Luna admits that she is strong-willed, and while pursuing a physics curriculum may see daunting, she believes that all you need is the will to go for it.

“Don’t be scared, and don’t get discouraged,” she said. “Often, people think physics is only for very smart people. But it is for everyone. You just have to learn what methods are best for you to learn physics.”

Getting involved is helpful when adjusting to the college experience. Since her freshman year, she has been involved with the Texas Freedom Network, a nonpartisan organization that supports religious freedom, individual liberties and public education.

“I was a volunteer and then I was an intern with them for almost three years,” she said. “I was very ignorant of many things about social justice and basic human rights. Getting involved with Texas Freedom Network taught me lot about what is going on and it made me more aware and helped make me warrior for justice.”


When she isn’t in the lab being scientific, Luna spends her time visiting her mother in Matamoros.

“Whenever I have a chance, I escape to Matamoros and surprise her,” Luna said. “We go out for tacos or to my favorite café in Matamoros and eat burgers.”

Her hobbies include spending time with her French poodle, named Cotton, playing volleyball, taking morning bike rides, and catching up with friends over a good meal or cup of coffee.

After commencement, Luna will start the job hunt, and already has begun looking into graduate programs in physics. She will pursue a master’s degree, she said, and plans to get a Ph.D.
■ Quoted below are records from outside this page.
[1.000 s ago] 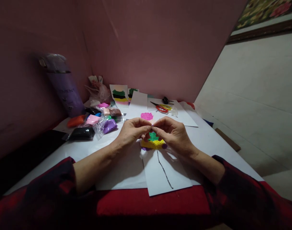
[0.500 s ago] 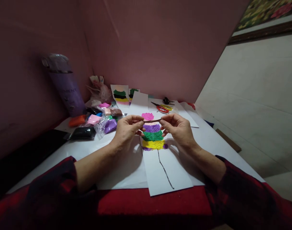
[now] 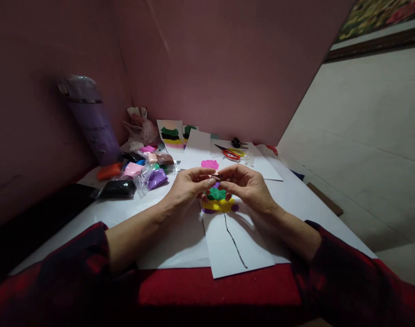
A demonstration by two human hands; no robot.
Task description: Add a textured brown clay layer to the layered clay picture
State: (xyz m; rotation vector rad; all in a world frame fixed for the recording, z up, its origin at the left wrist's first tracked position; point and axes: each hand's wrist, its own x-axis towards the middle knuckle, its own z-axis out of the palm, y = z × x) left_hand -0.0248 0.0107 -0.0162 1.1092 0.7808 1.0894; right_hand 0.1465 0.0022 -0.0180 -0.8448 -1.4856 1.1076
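Note:
Above the white card (image 3: pixel 239 247), my left hand (image 3: pixel 190 184) and my right hand (image 3: pixel 244 184) are close together, fingertips nearly meeting. Between their thumbs and fingers is a small dark brown piece of modelling clay (image 3: pixel 216 177), partly hidden by the fingertips. Both hands are closed on it in a pinch. Underneath, the card bears textured clay patches: a pink one (image 3: pixel 209 164) at the top, then purple, green (image 3: pixel 217 194) and yellow (image 3: pixel 214 205) bands, partly covered by my hands. A thin black line (image 3: pixel 235 243) runs down the card's lower part.
Bagged clay in several colours, such as a purple pack (image 3: pixel 157 178) and a black pack (image 3: pixel 118 189), lies at the left. A purple bottle (image 3: pixel 95 129) stands behind. Scissors (image 3: pixel 231 154) lie at the back, near painted cards (image 3: pixel 170 136) against the wall.
My hands have come together and slightly lower. The brown clay, stretched as a thin strip between them before, now shows as a short piece at the fingertips.

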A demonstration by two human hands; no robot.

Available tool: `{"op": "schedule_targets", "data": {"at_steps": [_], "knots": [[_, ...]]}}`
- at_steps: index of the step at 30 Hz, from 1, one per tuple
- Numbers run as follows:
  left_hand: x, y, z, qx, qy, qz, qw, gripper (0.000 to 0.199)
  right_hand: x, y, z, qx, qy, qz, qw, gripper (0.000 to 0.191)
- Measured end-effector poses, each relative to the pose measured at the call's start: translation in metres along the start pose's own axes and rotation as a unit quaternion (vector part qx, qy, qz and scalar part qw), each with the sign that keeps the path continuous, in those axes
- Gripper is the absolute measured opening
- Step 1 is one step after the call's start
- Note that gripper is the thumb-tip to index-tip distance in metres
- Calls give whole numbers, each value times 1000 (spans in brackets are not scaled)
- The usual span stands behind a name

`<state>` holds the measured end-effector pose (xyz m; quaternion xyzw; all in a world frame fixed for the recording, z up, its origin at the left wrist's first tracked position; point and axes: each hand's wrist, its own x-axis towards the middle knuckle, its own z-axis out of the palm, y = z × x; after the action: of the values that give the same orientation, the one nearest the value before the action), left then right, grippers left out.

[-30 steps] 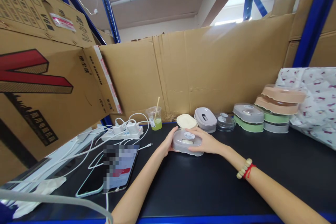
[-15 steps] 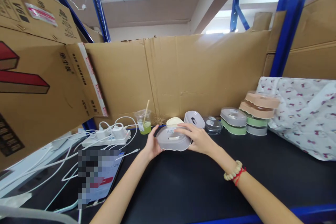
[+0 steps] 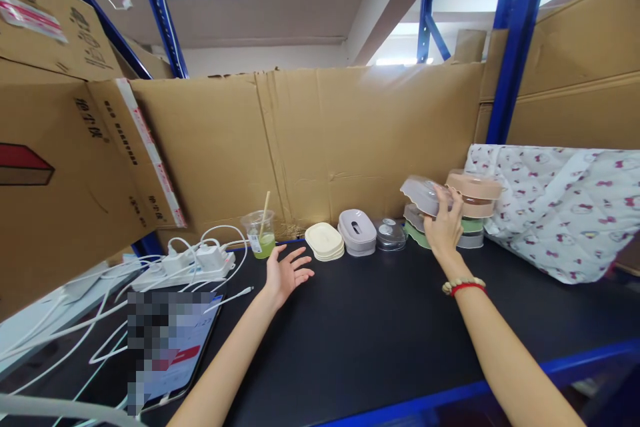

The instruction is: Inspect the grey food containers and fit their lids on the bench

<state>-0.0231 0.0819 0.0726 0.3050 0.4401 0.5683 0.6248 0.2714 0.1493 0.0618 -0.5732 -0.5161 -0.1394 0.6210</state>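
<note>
My right hand (image 3: 445,223) grips a grey plastic box with a clear lid (image 3: 421,193), tilted above a short stack of a grey box (image 3: 413,217) and a green box (image 3: 417,237). Beside it on the right rises a taller stack, with peach boxes (image 3: 475,185) over green and grey ones. My left hand (image 3: 287,277) is held palm up over the black table, fingers spread, holding nothing. Closest to it are a stack of cream plastic pieces (image 3: 324,240) and a drink cup (image 3: 260,237). Lilac-grey slotted lids (image 3: 357,230) and clear lids (image 3: 391,235) stand further right.
A power strip (image 3: 185,269) with tangled white cables and a tablet (image 3: 175,353) lie on the left. Cardboard (image 3: 375,133) walls the back and left. A patterned quilted bag (image 3: 565,213) stands at the right, near a blue post (image 3: 510,80).
My right hand has carried the grey box from the middle to the right-hand stack. The left hand has let go of it and opened. The view has shifted slightly right.
</note>
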Motion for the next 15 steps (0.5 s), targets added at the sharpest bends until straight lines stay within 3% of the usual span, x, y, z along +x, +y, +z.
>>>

UTRGV and its legacy institutions have been a home for Luna for six years, and she has built lots of memories, she said, but she is looking forward to moving forward into the next phase of her personal evolution.

“I survived three transitions, so that is also an accomplishment,” she said with a laugh. “I went from being a Scorpion, to an Ocelot, and now I’m a Vaquera. Evolution is possible.”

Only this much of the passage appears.